» **Your goal**: Nothing but the lines from the one containing "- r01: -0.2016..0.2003" to the end of the records below should be output, each exactly as written.

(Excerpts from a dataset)
--- START ---
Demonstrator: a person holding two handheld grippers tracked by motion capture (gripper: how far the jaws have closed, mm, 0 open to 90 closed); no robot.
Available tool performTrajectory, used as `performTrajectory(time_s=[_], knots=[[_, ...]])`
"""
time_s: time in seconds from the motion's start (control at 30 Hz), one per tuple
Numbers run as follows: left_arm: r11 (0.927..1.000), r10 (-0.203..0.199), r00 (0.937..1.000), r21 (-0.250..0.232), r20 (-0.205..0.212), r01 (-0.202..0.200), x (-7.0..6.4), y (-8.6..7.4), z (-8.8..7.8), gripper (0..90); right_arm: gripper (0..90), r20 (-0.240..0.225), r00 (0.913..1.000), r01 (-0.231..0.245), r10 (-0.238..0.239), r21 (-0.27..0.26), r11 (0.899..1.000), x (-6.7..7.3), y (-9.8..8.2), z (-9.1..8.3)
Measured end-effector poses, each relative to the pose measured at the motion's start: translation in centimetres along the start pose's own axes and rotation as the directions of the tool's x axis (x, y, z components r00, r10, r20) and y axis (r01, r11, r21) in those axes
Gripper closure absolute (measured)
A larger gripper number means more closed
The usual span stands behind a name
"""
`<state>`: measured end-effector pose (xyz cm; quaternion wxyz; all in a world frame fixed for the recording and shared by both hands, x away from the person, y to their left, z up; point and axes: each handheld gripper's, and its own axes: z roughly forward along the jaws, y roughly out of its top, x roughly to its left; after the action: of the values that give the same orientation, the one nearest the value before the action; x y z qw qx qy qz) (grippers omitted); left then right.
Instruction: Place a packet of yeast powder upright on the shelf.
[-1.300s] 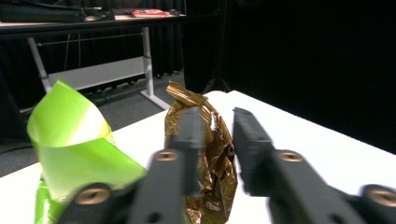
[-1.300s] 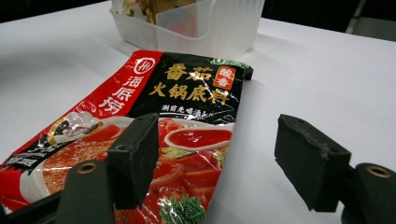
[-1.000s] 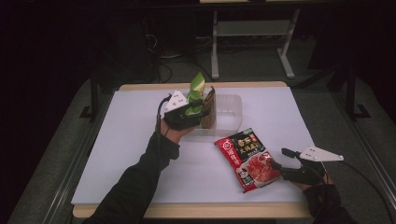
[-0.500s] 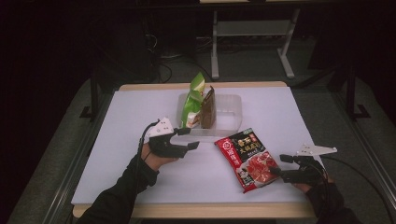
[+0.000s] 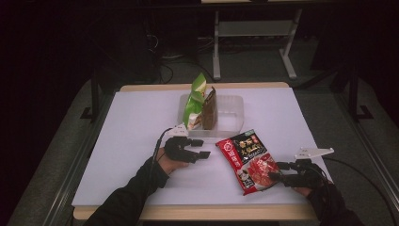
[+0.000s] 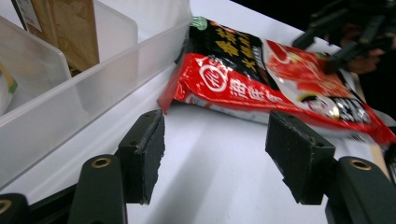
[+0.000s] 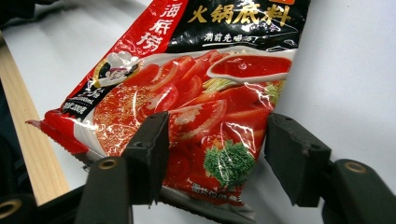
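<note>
White table (image 5: 141, 141): the clear bin (image 5: 230, 110) at the back holds a green bag (image 5: 194, 101) and a brown packet (image 5: 209, 109), both upright. The red soup-base pouch (image 5: 248, 162) lies flat in front of the bin. Left gripper (image 5: 200, 148) has left the bin and dropped to the table beside the pouch, jaws open, empty. Right gripper (image 7: 212, 154) straddles the pouch's near end; jaws just closing, pads not clearly pressing yet. Pouch likely goes next. Bin's far side is hard to read.
</note>
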<state>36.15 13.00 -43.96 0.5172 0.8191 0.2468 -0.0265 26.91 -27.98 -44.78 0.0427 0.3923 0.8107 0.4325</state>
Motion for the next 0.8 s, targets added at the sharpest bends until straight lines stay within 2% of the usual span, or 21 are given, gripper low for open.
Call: performTrajectory(time_s=[0.03, 0.1, 0.17, 0.23, 0.3, 0.4, 0.5, 0.67, 0.7, 0.77, 0.8], knots=[[1.0000, -0.004, 1.0000, 0.004, 0.002, 0.004, 0.0, 0.0, 0.3, 36.6, 46.9, -0.025, 0.9997, -0.003, 0.004, 0.005, 1.000, 0.0, 0.0, 0.1], [0.9998, -0.006, 0.9998, 0.021, 0.018, 0.005, -0.2, 0.0, 0.9, 35.3, 46.9, -0.019, 0.9998, 0.002, -0.002, 0.006, 1.000, 0.3, 0.0, 0.2], [0.9991, -0.013, 0.9998, 0.041, 0.012, 0.013, -0.3, -0.1, 1.5, 34.2, 47.2, -0.015, 0.9999, 0.005, -0.005, 0.006, 1.000, 0.4, 0.0, 0.3], [0.9984, -0.033, 0.9994, 0.046, 0.012, 0.033, -0.3, 0.0, 2.0, 26.0, 47.8, -0.020, 0.9998, 0.008, -0.008, 0.008, 1.000, 0.4, 0.0, 0.3], [0.9978, -0.053, 0.9981, 0.042, 0.032, 0.051, -0.3, 0.1, 2.6, 27.8, 49.3, -0.026, 0.9996, 0.013, -0.013, 0.010, 1.000, 0.5, 0.0, 0.3], [0.9965, -0.063, 0.9975, 0.056, 0.032, 0.061, -0.3, 0.2, 3.5, 27.0, 51.4, -0.038, 0.9990, 0.023, -0.023, 0.013, 1.000, 0.9, 0.1, 0.6], [0.9966, -0.069, 0.9975, 0.048, 0.017, 0.068, -0.3, 0.3, 3.9, 23.7, 53.1, -0.045, 0.9985, 0.034, -0.033, 0.017, 0.999, 1.2, 0.2, 0.8], [0.9956, -0.079, 0.9967, 0.049, -0.020, 0.080, -0.1, 0.3, 3.7, 26.7, 53.9, -0.054, 0.9979, 0.037, -0.037, 0.013, 0.999, 1.7, 0.1, 1.0], [0.9958, -0.070, 0.9967, 0.056, -0.041, 0.073, -0.1, 0.3, 3.6, 26.8, 54.0, -0.054, 0.9977, 0.041, -0.040, 0.013, 0.999, 1.9, 0.1, 1.1], [0.9947, -0.087, 0.9946, 0.050, -0.057, 0.090, 0.1, 0.3, 3.4, 23.2, 54.3, -0.065, 0.9967, 0.050, -0.049, 0.014, 0.999, 2.2, 0.2, 1.3], [0.9941, -0.086, 0.9922, 0.059, -0.090, 0.091, 0.3, 0.2, 3.3, 19.6, 54.4, -0.067, 0.9963, 0.054, -0.053, 0.013, 0.998, 2.4, 0.2, 1.4]])
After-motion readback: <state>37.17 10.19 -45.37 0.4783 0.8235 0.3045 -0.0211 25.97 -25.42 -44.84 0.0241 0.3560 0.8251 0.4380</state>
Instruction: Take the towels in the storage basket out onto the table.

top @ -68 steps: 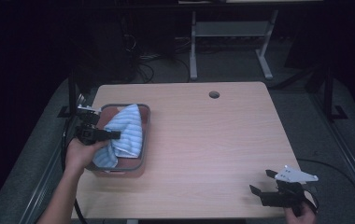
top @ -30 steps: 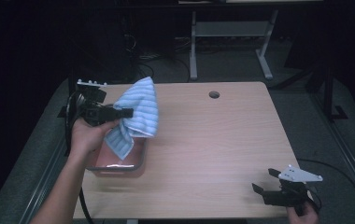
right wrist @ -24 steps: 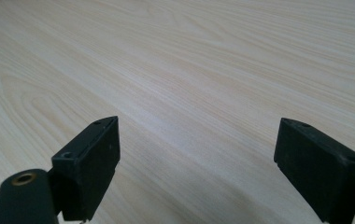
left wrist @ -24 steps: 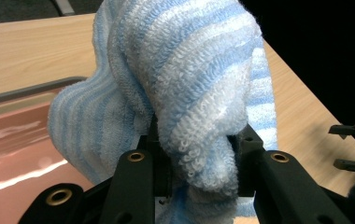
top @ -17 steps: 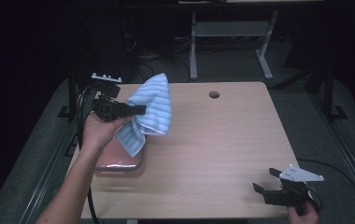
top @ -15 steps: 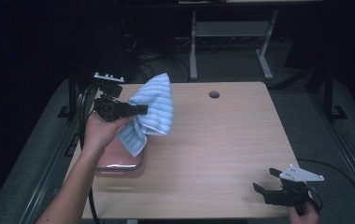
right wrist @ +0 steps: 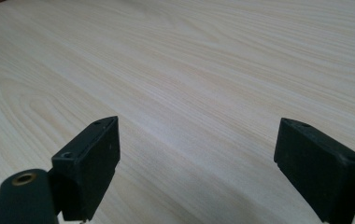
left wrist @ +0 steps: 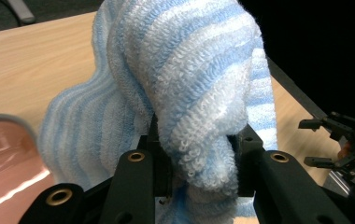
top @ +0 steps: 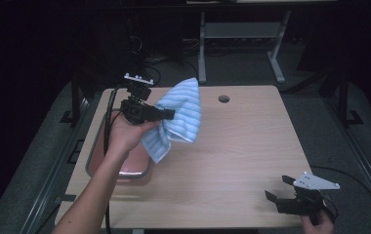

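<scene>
The left gripper (left wrist: 192,154) has its two black jaws clamped on a bunched fold of the blue-and-white striped terry towel (top: 178,117), the pile bulging out between and above them; in the high view this left gripper (top: 166,114) points level toward the middle of the surface, with the towel hanging free from it in a loose, rumpled drape, clear of the wood; against the earlier high views, the towel has been lifted out of the shallow pink metal tray with a grey rim (top: 95,161) and carried away from the left edge toward the centre, so the tray now lies bare near the front-left corner; by judgement the removal step is done and what remains is to set the cloth down or spread it on the open wood; the towel is soft, thick and looped in texture, so it is likely to sag and fold unevenly on release; the tray shows a smooth, glossy floor with rounded corners (left wrist: 7,149); the right gripper (top: 278,190) rests at the front-right corner, jaws spread wide with nothing between them, and has kept its place across the earlier views; its own view looks along the pale wood-grain laminate table top (right wrist: 175,70); a round cable hole (top: 223,99) sits near the far edge.
</scene>
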Action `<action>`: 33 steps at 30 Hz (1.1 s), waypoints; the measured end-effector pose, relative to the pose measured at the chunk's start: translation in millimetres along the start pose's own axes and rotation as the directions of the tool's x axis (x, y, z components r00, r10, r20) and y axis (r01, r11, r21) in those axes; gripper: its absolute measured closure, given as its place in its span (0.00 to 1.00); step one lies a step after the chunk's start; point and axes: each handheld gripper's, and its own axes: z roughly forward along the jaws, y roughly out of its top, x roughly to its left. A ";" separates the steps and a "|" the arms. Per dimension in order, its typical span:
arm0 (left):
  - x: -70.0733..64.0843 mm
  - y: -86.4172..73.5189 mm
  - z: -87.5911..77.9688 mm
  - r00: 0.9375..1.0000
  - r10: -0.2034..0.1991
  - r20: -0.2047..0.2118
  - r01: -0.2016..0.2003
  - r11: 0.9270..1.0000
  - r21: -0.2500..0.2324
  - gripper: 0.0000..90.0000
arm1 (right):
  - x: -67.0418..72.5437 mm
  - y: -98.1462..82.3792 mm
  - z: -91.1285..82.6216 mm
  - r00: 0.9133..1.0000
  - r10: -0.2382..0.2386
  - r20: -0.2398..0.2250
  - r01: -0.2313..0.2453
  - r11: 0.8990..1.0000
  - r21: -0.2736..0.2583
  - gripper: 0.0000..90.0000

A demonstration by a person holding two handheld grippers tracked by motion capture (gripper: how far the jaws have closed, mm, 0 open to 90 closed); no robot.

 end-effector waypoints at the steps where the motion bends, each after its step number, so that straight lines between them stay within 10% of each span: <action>1: -1.1 -0.1 3.1 1.000 0.003 -0.001 -0.003 1.000 0.007 0.75 | 0.0 -0.1 0.1 1.000 0.000 0.000 0.000 1.000 0.000 0.15; 33: -30.4 -1.7 111.8 0.995 0.003 0.100 -0.016 0.991 0.137 0.75 | -3.5 -2.8 -2.9 1.000 0.008 -0.005 -0.008 1.000 -0.010 0.15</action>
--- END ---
» **Exercise result**:
  - r01: -0.2016..0.2003
  - r11: 0.9270..1.0000
  - r21: -0.2500..0.2324
  - gripper: 0.0000..90.0000
arm1 (right):
  - x: -67.0418..72.5437 mm
  - y: -98.1462..82.3792 mm
  - z: -91.1285..82.6216 mm
  - r00: 0.9133..1.0000
  - r10: -0.2382..0.2386
  - r20: -0.2398..0.2250
  - r01: -0.2313..0.2453
  - r11: 0.8990..1.0000
  - r21: -0.2736..0.2583
  - gripper: 0.0000..90.0000

A demonstration by a person holding two handheld grippers tracked by motion capture (gripper: how far the jaws have closed, mm, 0 open to 90 closed); no robot.

 end-effector waypoints at the steps where the motion bends, each after its step number, so that straight lines between them stay within 10% of each span: <action>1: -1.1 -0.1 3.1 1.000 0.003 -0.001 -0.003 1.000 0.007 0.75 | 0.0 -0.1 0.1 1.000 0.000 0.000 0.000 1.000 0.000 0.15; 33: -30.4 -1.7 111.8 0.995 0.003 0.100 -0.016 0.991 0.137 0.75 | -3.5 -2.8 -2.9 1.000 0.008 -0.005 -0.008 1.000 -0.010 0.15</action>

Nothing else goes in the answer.